In this exercise, return the whole listing exactly, excluding any images.

Data section section start

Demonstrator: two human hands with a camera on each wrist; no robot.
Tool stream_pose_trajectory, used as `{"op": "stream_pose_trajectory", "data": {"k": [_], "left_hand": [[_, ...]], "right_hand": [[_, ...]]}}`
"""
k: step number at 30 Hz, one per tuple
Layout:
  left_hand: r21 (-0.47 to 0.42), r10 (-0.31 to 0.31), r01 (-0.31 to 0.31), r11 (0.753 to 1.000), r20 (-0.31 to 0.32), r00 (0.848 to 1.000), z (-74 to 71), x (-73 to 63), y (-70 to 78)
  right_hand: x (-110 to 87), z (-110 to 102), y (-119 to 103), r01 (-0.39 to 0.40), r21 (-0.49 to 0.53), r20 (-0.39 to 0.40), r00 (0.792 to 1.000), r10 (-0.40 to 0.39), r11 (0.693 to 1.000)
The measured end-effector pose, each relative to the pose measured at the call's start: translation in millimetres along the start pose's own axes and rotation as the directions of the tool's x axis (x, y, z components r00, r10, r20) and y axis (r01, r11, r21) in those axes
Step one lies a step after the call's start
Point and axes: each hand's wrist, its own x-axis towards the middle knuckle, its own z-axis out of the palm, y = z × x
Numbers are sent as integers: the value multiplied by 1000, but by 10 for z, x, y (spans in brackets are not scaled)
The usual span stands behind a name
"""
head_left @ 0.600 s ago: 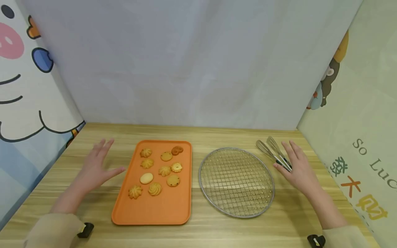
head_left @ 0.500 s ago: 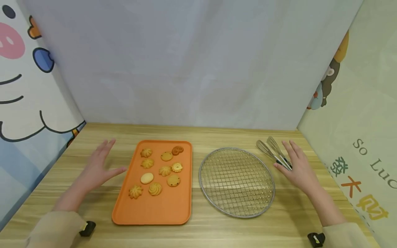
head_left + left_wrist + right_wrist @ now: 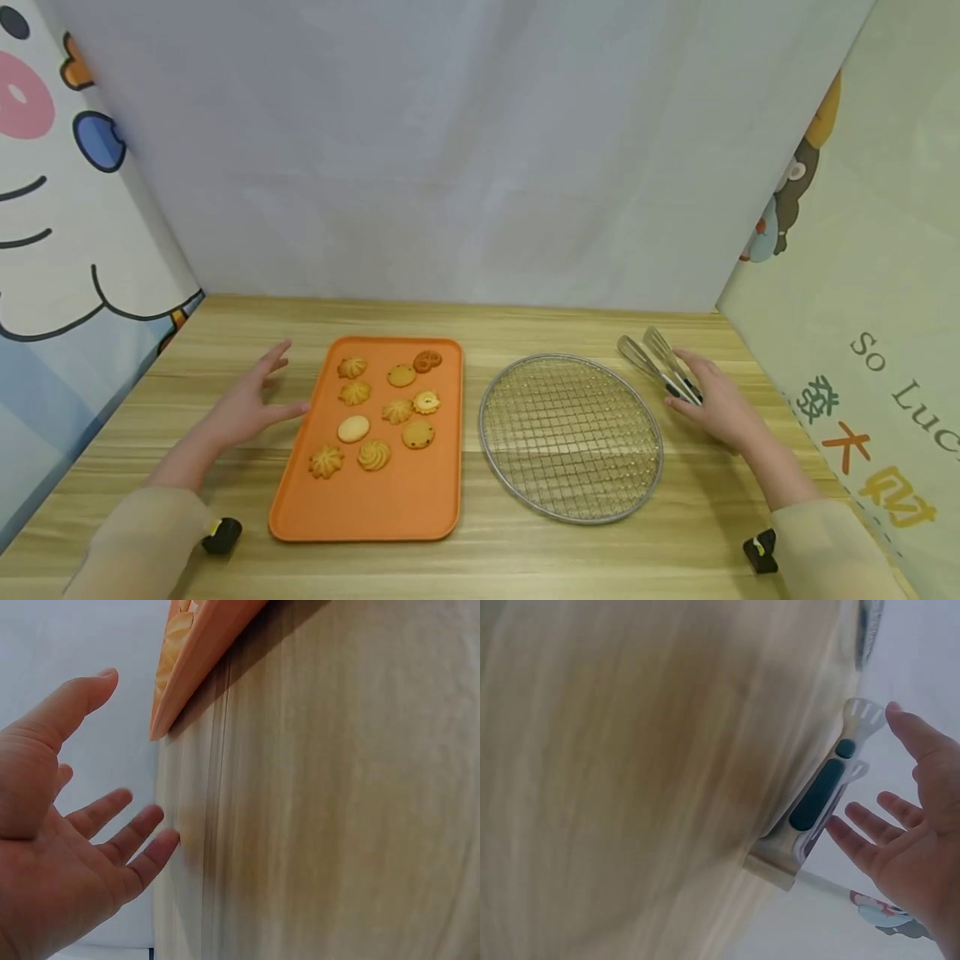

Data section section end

Exercise output:
Demonstrator: two human hands with a camera on each wrist; no robot.
Tool stream_pose_trajectory, used as `{"op": "stream_pose_trajectory", "data": {"k": [_], "left_hand": [[_, ...]], "right_hand": [[_, ...]]}}`
"""
k: step number at 30 Hz, one per tuple
Layout:
  left_hand: r21 (-0.47 to 0.42), r10 (-0.31 to 0.31), r01 (-0.31 to 0.31), r11 (0.753 to 1.000), r20 (-0.31 to 0.32), r00 (0.848 to 1.000), z (-74 to 71), x (-73 to 63), y (-70 to 78)
  right_hand: x (-110 to 87), z (-110 to 102), y (-119 to 103), r01 (-0.39 to 0.40), r21 (-0.49 to 0.53), r20 (-0.39 to 0.40), r00 (0.792 to 1.000), r10 (-0.40 to 0.39), r11 (0.693 to 1.000)
The measured end-effector pose, each relative to the pose measured at the call's start: translation in millimetres along the start pose's own axes and rotation as the directions of the tool's x axis (x, y, z components r00, r10, r20) and y axis (r01, r11, r21) in those axes
Step one lies a step after the call's start
Point and axes: each hand's wrist, its own x-axis towards the middle knuckle, its own z-axis out of the palm, y = z × x
Numbers are sent as integers: the value multiplied by 1000, but by 10 for z, x, y (spans in brackets are not scaled)
The usual span stands behind a name
"""
head_left @ 0.600 s ago: 
head_left @ 0.500 s ago: 
head_left + left_wrist + right_wrist @ now: 

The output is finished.